Avec le refus de ce lien disparaissent aussi les figures fondamentales de
l’existence humaine : le père, la mère, l’enfant ; des dimensions essentielles
de l’expérience du fait d’être une personne humaine tombent.Le Grand Rabbin de France,
Gilles Bernheim, dans un traité soigneusement documenté et profondément
touchant, a montré que l’atteinte à l’authentique forme de la famille,
constituée d’un père, d’une mère et d’un enfant – une atteinte à laquelle nous
nous trouvons exposés aujourd’hui – parvient à une dimension encore plus
profonde. Si jusqu’ici nous avons vu comme cause de la crise de la famille un
malentendu sur l’essence de la liberté humaine, il devient clair maintenant
qu’ici est en jeu la vision de l’être même, de ce que signifie en réalité le
fait d’être une personne humaine. Il cite l’affirmation devenue célèbre, de
Simone de Beauvoir : « On ne naît pas femme, on le devient ». Dans ces paroles
se trouve le fondement de ce qui aujourd’hui, sous le mot « gender », est
présenté comme une nouvelle philosophie de la sexualité. Le sexe, selon cette
philosophie, n’est plus un donné d’origine de la nature, un donné que l’être
humain doit accepter et remplir personnellement de sens, mais c’est un rôle
social dont on décide de manière autonome, alors que jusqu’ici c’était à la
société d’en décider. La profonde fausseté de cette théorie et de la révolution
anthropologique qui y est sous-jacente, est évidente. L’être humain conteste
d’avoir une nature préparée à l’avance de sa corporéité, qui caractérise son
être de personne. Il nie sa nature et décide qu’elle ne lui est pas donnée comme
un fait préparé à l’avance, mais que c’est lui-même qui se la crée. Selon le
récit biblique de la création, il appartient à l’essence de la créature humaine
d’avoir été créée par Dieu comme homme et comme femme. Cette dualité est
essentielle pour le fait d’être une personne humaine, telle que Dieu l’a donnée.
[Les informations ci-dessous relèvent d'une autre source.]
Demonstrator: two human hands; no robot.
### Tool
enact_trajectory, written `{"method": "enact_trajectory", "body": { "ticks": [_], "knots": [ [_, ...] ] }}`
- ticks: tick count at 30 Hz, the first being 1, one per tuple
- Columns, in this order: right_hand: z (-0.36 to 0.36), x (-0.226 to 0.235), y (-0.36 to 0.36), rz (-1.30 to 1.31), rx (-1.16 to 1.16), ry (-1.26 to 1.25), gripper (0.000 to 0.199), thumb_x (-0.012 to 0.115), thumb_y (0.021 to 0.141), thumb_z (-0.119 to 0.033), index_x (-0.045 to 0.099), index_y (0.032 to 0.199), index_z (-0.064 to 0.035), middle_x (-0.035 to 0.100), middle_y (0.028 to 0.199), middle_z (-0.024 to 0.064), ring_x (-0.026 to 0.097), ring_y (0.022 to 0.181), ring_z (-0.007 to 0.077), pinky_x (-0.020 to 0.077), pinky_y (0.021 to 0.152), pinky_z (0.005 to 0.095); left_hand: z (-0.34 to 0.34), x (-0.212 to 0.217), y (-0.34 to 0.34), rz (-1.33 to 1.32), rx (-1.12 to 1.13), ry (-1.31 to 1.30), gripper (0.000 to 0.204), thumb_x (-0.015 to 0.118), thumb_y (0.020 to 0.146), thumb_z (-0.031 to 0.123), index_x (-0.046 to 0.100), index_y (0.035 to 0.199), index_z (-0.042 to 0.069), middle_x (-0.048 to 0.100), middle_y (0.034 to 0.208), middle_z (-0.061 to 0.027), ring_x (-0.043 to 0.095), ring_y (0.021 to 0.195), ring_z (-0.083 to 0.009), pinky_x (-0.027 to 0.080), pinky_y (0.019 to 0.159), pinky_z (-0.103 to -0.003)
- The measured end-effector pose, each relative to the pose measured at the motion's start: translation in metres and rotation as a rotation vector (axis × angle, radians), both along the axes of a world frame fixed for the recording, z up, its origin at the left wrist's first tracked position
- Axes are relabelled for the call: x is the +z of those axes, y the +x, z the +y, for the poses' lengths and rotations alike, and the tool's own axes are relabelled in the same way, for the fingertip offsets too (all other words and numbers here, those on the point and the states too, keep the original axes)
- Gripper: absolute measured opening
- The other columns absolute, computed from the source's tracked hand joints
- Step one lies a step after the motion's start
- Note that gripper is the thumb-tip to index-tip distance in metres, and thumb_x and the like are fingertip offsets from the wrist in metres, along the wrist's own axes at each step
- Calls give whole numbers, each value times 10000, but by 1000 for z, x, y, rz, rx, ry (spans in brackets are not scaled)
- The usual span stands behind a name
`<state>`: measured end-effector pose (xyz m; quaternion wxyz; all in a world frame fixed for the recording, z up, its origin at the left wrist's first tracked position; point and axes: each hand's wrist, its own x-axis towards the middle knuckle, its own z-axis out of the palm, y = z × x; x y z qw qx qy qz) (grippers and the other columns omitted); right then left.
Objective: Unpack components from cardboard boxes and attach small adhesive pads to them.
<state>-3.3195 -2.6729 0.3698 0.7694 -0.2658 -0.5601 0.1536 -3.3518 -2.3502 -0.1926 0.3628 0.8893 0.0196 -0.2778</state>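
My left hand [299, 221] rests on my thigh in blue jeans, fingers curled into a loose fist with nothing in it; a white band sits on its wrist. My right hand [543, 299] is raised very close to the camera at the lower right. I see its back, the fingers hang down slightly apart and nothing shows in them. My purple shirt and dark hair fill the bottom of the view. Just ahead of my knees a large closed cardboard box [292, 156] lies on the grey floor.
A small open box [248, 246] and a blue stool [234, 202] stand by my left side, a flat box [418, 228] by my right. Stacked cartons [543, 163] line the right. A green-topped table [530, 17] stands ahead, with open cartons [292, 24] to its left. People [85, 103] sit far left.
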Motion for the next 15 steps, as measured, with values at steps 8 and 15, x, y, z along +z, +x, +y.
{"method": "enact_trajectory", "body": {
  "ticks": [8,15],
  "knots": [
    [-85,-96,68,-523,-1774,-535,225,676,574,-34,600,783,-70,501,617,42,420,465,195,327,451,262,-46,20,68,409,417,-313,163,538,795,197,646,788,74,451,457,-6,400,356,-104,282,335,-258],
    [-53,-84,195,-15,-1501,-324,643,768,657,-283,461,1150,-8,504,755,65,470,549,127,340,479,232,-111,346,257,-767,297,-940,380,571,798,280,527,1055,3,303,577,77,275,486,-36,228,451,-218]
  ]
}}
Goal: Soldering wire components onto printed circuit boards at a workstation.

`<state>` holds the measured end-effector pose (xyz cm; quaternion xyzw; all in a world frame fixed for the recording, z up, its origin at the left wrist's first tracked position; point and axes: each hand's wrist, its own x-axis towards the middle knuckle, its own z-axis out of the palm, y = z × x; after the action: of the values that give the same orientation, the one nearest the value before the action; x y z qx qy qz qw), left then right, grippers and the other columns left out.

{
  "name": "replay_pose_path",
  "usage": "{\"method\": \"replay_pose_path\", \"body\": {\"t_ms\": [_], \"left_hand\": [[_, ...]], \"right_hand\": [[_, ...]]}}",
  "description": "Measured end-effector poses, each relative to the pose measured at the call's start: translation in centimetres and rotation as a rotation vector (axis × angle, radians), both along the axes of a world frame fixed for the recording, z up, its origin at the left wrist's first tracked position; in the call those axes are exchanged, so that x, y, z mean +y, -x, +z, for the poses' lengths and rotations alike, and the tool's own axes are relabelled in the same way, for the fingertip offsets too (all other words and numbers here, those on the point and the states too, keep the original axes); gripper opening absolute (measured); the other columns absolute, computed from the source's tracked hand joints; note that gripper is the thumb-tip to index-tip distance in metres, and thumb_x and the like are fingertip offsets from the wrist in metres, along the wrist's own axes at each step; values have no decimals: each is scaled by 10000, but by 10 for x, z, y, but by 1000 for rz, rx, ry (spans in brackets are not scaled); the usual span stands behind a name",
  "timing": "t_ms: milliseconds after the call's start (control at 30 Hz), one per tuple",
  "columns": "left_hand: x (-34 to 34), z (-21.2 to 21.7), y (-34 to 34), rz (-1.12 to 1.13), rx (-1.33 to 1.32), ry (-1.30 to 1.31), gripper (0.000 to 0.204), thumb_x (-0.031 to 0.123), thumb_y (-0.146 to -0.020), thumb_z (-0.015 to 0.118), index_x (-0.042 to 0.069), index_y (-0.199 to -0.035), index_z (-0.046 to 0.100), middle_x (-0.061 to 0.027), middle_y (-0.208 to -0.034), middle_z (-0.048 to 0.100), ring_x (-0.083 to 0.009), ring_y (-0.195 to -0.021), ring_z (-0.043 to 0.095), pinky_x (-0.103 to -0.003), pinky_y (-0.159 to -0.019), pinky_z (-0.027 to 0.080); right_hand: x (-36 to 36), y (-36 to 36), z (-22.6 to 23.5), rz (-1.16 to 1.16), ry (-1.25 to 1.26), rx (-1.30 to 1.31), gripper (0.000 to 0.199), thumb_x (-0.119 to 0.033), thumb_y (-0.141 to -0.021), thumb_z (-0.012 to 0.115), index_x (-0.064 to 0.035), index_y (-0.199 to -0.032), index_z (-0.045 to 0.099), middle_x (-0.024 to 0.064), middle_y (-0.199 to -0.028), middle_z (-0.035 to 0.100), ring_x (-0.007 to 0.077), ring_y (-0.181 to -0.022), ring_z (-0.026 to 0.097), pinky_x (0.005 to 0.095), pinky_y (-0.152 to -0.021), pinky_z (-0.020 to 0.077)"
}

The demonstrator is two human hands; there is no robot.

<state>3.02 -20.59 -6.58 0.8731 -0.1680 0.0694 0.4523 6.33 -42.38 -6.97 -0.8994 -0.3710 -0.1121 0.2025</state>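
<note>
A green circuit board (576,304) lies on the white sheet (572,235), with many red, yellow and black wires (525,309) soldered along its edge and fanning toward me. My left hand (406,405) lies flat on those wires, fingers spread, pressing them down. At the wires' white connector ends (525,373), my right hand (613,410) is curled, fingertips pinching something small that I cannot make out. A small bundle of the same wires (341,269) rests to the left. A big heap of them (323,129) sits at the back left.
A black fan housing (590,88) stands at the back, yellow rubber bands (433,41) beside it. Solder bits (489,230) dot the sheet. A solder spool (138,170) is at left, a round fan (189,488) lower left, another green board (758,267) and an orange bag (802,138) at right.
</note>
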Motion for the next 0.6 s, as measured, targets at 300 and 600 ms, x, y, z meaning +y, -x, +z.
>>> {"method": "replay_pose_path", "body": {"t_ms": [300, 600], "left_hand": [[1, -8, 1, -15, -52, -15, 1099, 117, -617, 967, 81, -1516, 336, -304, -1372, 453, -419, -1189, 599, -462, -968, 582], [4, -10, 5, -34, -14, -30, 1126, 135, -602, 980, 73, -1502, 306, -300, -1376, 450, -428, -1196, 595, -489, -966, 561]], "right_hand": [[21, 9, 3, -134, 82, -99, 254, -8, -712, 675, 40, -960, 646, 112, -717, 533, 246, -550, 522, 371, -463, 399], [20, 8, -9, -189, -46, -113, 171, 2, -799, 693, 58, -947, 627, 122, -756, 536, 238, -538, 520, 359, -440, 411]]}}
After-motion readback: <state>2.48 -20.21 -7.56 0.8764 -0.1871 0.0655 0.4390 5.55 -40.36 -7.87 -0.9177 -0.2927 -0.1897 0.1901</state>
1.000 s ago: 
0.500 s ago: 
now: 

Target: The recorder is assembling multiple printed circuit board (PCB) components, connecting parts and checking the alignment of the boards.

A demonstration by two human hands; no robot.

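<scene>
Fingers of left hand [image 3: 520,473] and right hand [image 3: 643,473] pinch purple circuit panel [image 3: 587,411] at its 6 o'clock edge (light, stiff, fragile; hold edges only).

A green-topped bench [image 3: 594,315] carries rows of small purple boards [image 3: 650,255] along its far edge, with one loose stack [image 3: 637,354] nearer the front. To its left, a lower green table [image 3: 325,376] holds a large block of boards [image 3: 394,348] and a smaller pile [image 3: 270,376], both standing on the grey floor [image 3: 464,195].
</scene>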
Justement, cette dualité comme donné de départ est contestée. Ce qui se lit dans
le récit de la création n’est plus valable : « Homme et femme il les créa » (Gn
1, 27). Non, maintenant ce qui vaut c’est que ce n’est pas lui qui les a
créés homme et femme, mais c’est la société qui l’a déterminé jusqu’ici et
maintenant c’est nous-mêmes qui décidons de cela. Homme et femme n’existent plus
comme réalité de la création, comme nature de l’être humain. Celui-ci conteste
sa propre nature. Il est désormais seulement esprit et volonté. La manipulation
de la nature, qu’aujourd’hui nous déplorons pour ce qui concerne
l’environnement, devient ici le choix fondamental de l’homme à l’égard de
lui-même. L’être humain désormais existe seulement dans l’abstrait, qui ensuite,
de façon autonome, choisit pour soi quelque chose comme sa nature. L’homme et la
femme sont contestés dans leur exigence qui provient de la création, étant des
formes complémentaires de la personne humaine. Cependant, si la dualité d’homme
et de femme n’existe pas comme donné de la création, alors la famille n’existe
pas non plus comme réalité établie à l’avance par la création. Mais en ce cas
aussi l’enfant a perdu la place qui lui revenait jusqu’à maintenant et la
dignité particulière qui lui est propre. Bernheim montre comment, de sujet
juridique indépendant en soi, il devient maintenant nécessairement un objet,
auquel on a droit et que, comme objet d’un droit, on peut se procurer. Là où la
liberté du faire devient la liberté de se faire soi-même, on parvient
nécessairement à nier le Créateur lui-même, et enfin par là, l’homme même –
comme créature de Dieu, comme image de Dieu – est dégradé dans l’essence de son
être. Dans la lutte pour la famille, l’être humain lui-même est en jeu. Et il
devient évident que là où Dieu est nié, la dignité de l’être humain se dissout
aussi. Celui qui défend Dieu, défend l’être humain ! […]"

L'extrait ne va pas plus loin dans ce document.